Just about professional clubs deliver retained the aforesaid basic colour scheme for several decades,[7] and the colours themselves form an integral part of a club's acculturation.[8] Teams representing countries in international contest generally wear political unit colours in common with different sporting teams of the same nation. These are usually based on the colours of the country's national ease off, although at that place are exceptions—the Italian national team, for example, wear blue as information technology was the people of color of the House of Savoy, the Australian team like most Australian sporting teams tire out the Australian Home Colors of green and amber, neither of which appear happening the flag, and the European nation subject team tire out orange, the distort of the Dutch Royal House.[9]

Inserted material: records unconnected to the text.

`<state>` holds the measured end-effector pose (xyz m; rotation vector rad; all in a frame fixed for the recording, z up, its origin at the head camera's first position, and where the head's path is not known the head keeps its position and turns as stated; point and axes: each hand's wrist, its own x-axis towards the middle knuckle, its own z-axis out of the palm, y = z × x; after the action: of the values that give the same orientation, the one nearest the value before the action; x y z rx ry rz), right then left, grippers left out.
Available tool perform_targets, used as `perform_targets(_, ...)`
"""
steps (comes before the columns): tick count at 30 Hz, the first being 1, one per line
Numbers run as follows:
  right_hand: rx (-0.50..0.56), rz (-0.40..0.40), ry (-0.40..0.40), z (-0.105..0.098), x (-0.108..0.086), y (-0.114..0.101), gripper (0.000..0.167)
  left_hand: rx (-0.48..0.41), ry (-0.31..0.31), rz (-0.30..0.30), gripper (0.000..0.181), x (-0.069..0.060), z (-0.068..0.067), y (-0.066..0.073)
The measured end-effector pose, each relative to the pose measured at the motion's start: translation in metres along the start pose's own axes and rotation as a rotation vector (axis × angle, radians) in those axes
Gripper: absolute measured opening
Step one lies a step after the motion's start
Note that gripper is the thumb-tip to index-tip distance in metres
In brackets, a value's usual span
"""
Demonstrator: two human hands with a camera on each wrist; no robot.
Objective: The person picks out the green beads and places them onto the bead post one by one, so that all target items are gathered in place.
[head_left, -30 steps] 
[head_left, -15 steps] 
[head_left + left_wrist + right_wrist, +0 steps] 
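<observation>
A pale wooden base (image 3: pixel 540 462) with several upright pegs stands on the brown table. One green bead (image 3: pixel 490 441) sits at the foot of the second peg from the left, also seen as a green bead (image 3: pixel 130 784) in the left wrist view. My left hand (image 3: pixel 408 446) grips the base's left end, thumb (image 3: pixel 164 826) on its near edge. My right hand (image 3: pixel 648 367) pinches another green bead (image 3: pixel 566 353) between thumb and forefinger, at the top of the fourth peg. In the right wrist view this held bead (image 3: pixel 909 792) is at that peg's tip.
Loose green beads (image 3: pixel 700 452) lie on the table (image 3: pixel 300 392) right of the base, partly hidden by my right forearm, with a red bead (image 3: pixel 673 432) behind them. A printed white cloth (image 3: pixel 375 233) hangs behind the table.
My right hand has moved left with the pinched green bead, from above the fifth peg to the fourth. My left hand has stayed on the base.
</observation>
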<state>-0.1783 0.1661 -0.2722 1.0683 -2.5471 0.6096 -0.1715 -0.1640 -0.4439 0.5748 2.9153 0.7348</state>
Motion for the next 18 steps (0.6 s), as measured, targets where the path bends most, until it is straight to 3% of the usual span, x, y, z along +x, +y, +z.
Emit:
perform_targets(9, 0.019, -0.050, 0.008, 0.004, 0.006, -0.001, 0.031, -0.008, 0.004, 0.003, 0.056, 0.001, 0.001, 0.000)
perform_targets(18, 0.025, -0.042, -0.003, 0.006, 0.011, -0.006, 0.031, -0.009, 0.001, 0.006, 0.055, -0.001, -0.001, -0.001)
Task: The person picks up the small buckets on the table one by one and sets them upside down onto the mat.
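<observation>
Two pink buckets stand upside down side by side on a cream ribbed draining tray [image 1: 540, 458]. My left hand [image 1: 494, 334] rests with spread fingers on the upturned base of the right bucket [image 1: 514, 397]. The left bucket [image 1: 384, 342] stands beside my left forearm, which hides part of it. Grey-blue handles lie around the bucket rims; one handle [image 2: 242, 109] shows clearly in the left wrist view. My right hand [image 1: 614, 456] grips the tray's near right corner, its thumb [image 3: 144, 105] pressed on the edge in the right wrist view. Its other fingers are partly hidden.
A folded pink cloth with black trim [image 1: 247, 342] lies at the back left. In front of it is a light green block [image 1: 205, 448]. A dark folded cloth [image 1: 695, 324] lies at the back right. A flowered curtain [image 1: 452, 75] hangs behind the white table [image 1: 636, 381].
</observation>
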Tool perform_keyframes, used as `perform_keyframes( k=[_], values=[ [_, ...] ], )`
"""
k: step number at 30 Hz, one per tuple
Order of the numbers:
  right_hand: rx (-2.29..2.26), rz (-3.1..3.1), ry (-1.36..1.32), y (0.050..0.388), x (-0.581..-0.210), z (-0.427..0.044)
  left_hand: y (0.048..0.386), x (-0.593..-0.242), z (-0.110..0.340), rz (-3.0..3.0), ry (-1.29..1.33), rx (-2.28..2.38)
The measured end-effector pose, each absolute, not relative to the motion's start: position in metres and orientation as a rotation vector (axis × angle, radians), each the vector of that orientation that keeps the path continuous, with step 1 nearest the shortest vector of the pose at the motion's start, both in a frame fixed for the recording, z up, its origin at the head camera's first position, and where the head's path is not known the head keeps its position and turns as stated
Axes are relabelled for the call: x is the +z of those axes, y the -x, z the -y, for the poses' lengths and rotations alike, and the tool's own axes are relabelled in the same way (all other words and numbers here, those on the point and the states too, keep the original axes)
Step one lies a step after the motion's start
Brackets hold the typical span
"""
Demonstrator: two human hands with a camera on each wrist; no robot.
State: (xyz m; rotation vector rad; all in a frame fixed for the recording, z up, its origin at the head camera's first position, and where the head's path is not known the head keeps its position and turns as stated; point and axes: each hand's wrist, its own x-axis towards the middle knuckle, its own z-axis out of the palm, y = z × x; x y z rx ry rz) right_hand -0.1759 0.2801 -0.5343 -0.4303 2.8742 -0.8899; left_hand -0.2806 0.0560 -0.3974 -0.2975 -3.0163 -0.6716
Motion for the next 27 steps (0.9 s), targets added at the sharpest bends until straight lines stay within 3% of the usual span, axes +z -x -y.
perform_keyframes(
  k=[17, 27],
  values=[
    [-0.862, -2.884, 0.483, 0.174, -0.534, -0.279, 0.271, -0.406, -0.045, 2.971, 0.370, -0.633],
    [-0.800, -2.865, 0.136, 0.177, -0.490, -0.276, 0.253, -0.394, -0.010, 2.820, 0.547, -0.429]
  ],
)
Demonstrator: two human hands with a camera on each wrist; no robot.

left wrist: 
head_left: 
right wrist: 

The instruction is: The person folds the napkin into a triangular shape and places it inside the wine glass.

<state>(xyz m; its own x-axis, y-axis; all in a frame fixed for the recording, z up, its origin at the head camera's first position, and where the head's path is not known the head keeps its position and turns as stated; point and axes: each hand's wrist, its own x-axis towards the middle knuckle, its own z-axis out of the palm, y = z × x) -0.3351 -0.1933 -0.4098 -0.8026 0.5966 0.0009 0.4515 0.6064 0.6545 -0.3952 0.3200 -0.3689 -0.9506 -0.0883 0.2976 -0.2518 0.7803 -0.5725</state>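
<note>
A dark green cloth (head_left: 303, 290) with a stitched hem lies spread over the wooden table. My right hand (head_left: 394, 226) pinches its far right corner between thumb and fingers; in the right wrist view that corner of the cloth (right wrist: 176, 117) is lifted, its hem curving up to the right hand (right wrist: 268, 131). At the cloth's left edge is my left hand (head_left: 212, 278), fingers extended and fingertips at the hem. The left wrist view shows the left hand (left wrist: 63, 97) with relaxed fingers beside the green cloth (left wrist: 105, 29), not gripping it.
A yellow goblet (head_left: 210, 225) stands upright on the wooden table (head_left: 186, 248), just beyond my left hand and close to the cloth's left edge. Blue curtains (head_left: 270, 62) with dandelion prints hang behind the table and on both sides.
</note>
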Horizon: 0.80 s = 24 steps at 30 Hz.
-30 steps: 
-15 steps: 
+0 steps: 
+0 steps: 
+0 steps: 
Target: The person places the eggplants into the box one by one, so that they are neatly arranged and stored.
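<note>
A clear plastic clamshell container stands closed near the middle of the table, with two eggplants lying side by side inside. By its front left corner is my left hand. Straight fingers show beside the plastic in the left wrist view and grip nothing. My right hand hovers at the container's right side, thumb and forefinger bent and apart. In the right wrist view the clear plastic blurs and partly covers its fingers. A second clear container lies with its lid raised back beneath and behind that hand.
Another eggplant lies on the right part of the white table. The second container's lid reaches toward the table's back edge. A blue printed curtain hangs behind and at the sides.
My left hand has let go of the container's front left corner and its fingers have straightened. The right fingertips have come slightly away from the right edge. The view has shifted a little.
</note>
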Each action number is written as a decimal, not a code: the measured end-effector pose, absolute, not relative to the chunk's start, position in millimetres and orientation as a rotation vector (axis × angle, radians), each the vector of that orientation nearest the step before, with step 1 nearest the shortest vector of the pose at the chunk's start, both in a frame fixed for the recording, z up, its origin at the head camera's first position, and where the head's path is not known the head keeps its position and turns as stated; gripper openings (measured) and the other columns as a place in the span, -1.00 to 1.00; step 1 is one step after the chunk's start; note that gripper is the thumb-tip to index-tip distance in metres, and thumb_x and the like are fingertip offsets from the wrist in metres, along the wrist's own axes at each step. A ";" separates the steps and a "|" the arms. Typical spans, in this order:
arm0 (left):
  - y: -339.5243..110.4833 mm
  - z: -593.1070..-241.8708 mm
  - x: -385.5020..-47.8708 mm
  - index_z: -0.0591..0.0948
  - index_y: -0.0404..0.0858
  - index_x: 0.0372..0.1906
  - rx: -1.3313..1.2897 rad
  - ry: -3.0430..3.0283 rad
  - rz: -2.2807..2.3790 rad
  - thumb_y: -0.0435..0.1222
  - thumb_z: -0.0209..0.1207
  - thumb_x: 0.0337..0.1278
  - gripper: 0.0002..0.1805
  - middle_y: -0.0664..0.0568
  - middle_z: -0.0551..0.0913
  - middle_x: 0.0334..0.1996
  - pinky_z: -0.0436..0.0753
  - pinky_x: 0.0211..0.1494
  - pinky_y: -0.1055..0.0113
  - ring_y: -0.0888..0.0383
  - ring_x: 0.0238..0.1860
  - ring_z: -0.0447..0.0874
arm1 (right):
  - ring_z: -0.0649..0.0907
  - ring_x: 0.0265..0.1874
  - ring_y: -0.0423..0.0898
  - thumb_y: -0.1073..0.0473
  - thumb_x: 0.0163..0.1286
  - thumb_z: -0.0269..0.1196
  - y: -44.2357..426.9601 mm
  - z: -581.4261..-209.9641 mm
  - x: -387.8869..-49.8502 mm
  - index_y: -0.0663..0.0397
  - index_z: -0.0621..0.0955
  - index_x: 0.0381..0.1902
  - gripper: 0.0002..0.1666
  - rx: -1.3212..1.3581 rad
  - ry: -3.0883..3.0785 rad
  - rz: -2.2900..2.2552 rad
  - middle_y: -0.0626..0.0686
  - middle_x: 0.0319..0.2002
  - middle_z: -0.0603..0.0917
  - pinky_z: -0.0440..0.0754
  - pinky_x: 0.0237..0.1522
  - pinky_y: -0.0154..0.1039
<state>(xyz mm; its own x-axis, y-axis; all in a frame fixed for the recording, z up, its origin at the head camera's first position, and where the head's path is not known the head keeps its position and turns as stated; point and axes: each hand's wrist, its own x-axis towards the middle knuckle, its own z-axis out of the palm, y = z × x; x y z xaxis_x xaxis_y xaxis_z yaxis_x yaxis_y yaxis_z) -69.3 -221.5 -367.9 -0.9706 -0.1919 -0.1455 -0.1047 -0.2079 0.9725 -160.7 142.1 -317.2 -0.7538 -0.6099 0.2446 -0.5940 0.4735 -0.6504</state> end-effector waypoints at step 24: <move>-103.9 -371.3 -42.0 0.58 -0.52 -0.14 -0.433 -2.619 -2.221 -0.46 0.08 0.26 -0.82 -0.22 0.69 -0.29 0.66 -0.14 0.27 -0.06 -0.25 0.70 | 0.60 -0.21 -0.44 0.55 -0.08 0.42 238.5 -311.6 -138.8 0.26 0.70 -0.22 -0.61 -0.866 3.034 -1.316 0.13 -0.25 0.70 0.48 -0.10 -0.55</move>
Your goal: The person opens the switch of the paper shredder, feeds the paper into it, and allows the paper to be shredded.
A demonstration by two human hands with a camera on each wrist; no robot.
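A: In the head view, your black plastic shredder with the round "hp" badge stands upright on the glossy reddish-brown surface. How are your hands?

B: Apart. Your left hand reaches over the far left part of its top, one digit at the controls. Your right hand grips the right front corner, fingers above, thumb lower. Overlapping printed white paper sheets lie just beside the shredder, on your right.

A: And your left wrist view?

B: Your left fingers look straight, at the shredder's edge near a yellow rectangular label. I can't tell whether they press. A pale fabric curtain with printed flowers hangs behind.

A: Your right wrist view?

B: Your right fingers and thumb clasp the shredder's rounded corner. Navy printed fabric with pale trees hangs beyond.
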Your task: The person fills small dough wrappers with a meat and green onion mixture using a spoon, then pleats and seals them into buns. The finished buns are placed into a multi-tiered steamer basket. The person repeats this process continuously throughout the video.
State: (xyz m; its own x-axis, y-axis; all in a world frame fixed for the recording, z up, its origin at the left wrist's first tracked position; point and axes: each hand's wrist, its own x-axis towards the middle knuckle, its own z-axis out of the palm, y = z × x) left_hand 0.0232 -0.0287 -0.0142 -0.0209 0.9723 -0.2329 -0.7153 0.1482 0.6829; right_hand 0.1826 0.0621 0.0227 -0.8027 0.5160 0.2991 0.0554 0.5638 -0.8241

Shirts are normally made of a polyester mesh, which does not trammel the sweat and body heat in the same way equally a shirt made of a natural fiber.[10] To the highest degree professional clubs have sponsors' Son on the nominal head of their shirts, which can generate significant levels of income,[11] and roughly also offer sponsors the prospect to place their logos on the back of their shirts.[12] Contingent local rules, in that location may be restrictions on how banging these logos may be or on what logos may atomic number 4 displayed.[13] Competitions such as the Premier League may also want players to wear patches on their sleeves depicting the logotype of the competition.[14] A player's number is usually written on the back of the shirt, although international teams a great deal also spot numbers on the front,[15] and professional teams generally print a player's surname above their telephone number.[16] The captain of each team is usually required to put on an elasticated armband or so the left hand sleeve to identify them as the captain to the referee and supporters.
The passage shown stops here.